_Input data_.
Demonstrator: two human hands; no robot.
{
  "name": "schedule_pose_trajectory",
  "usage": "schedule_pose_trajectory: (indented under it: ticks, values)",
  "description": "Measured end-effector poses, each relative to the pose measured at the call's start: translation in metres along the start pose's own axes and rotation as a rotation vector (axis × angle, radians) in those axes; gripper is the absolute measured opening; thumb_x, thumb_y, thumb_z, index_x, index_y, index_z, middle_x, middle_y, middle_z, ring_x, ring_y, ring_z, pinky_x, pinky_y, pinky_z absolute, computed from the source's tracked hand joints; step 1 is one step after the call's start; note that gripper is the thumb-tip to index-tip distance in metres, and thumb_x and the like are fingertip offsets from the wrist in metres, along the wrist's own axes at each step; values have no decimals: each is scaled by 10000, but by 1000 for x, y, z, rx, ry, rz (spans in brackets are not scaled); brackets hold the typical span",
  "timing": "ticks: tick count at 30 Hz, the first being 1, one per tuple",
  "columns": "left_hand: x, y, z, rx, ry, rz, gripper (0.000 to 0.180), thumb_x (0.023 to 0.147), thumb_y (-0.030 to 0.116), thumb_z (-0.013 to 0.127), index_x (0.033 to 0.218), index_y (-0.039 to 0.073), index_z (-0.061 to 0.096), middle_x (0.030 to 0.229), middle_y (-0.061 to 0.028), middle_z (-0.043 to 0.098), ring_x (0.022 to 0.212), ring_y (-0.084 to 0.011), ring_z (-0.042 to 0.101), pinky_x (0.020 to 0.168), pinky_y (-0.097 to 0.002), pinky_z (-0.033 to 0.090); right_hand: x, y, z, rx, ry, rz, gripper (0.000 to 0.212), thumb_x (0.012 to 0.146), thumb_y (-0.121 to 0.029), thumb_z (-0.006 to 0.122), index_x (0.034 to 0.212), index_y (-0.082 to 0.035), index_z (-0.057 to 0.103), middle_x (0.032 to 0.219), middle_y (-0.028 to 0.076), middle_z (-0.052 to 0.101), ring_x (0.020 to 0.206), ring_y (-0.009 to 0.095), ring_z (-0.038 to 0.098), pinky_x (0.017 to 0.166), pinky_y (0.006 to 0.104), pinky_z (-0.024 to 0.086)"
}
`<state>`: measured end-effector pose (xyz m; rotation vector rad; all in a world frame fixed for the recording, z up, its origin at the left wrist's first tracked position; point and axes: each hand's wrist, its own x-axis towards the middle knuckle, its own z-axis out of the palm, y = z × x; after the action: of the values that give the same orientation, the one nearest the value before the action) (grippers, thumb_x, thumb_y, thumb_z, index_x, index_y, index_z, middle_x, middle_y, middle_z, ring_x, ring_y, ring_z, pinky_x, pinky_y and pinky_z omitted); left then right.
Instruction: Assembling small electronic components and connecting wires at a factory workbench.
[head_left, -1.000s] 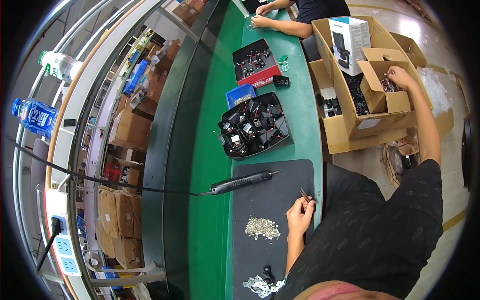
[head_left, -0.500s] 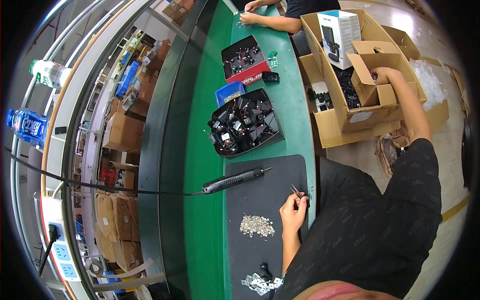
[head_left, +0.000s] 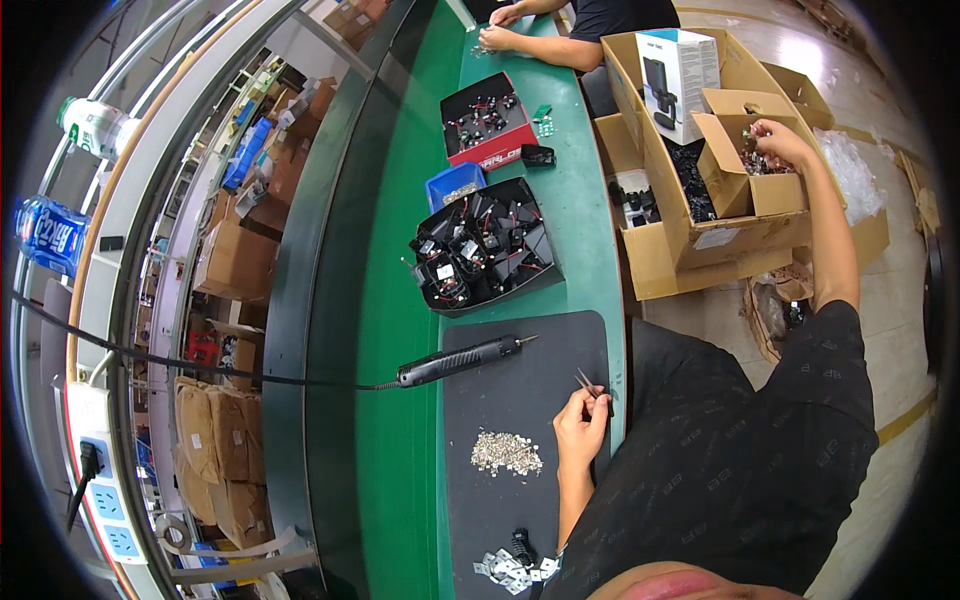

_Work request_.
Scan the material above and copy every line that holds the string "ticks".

_Task result_.
  "usage": "schedule_pose_trajectory: (indented under it: ticks, values)",
  "timing": "ticks: tick count at 30 Hz, the first being 1, one per tuple",

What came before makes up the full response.